Hezbollah and Saudi Arabia Spar Over Syria
by Steven Emerson
Saudi Arabia is believed to be making it easy for Sunni jihadists to make it to Syria to join the jihad against dictator Bashar al-Assad.
Nearly 1,000 Saudis have gone to Syria to fight with groups tied to al-Qaeda, Western officials say, “and they suspect that number will exponentially grow in the coming months,” Jamie Dettmer reported Monday for the Daily Beast. This is raising fears about a terrorist blowback similar to what happened after Saudis flocked to Afghanistan to fight the Soviet Union during the 1980s.
It also is ratcheting up the sectarian divisions driving much of the violence.
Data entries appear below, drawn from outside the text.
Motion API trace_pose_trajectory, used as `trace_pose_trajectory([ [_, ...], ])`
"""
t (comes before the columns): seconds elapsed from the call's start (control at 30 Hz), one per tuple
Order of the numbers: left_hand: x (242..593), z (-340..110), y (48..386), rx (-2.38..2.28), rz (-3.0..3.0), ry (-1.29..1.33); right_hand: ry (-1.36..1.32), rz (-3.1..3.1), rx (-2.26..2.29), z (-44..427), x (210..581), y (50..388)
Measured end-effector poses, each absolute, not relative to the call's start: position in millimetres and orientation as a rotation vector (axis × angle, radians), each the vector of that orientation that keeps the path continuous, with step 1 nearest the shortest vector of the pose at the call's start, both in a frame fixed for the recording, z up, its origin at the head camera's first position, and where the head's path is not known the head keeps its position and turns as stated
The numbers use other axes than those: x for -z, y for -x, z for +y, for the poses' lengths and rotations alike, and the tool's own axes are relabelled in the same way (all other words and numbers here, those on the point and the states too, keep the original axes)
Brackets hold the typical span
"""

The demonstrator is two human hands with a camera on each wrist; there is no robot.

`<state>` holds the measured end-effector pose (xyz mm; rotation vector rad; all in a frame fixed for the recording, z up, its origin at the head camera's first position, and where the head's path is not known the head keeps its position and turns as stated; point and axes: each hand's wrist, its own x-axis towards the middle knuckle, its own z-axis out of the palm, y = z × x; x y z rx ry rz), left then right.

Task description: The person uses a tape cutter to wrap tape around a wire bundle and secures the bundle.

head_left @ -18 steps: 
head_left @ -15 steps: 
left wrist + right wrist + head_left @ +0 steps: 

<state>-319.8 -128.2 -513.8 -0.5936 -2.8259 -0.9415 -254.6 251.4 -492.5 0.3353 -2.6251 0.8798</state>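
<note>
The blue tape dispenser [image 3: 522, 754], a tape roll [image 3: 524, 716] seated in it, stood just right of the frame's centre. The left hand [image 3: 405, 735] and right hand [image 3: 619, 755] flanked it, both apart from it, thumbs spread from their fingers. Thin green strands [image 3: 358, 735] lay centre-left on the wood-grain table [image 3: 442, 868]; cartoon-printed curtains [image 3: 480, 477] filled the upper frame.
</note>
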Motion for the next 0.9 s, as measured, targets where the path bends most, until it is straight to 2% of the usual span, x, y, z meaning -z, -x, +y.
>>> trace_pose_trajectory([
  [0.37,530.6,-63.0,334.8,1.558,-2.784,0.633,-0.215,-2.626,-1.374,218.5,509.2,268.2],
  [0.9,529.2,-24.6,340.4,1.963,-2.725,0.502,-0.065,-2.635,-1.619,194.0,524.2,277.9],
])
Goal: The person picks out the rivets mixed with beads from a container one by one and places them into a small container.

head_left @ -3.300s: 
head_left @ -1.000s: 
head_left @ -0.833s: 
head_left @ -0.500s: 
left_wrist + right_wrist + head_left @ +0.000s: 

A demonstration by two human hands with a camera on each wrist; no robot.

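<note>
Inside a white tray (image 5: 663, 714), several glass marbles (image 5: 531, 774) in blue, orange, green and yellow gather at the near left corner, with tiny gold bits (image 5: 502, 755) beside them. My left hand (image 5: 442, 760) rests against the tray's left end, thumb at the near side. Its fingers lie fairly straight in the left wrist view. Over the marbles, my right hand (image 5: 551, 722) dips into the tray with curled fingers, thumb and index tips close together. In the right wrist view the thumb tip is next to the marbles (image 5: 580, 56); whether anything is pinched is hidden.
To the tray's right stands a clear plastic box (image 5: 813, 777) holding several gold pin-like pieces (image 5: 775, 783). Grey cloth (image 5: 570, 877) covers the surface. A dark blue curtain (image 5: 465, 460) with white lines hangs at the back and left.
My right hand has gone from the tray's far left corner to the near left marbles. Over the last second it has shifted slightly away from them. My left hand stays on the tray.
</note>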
Hezbollah Secretary-General Hassan Nasrallah took the unusual step of naming Saudi Arabia as complicit in the November 19 suicide bombing at the Iranian embassy in Beirut. The blast killed 25 people, including the Iranian cultural attache. Saudi Arabia’s intelligence services financed the attack, Nasrallah claimed in the Dececember 3 interview, Al-Monitor reports.
Iran blames Israel for the attack.
Saudi Arabia is reacting to Iran’s involvement in the Syrian civil war, especially the use of Hezbollah – its terrorist proxy – to fight alongside Assad’s forces, Al-Monitor reports. Hezbollah fighters won back the strategic city Qusair in June after rebel forces had taken control. This was considered a turning point giving Assad’s forces the upper hand in the conflict.
Hezbollah officials believe Saudi involvement goes as high as Prince Bandar bin Sultan and is driven by a desire to exact a price for Hezballoh’s intervention in Syria. American officials say Saudi Arabia is looking the other way as an increasing number of jihadists and radical clerics make their way to Syria.
Prince Bandar tells American officials that he shares concerns about letting al-Qaeda affiliates in Syria grow in strength, but Dettmer reports, Saudi arms and supplies easily wind up in the hands of the Al-Nusrah Front and other jihadists.
While the long-term threats remain to be seen, the maneuvers are seen as prolonging a conflict that already has claimed 120,000 lives.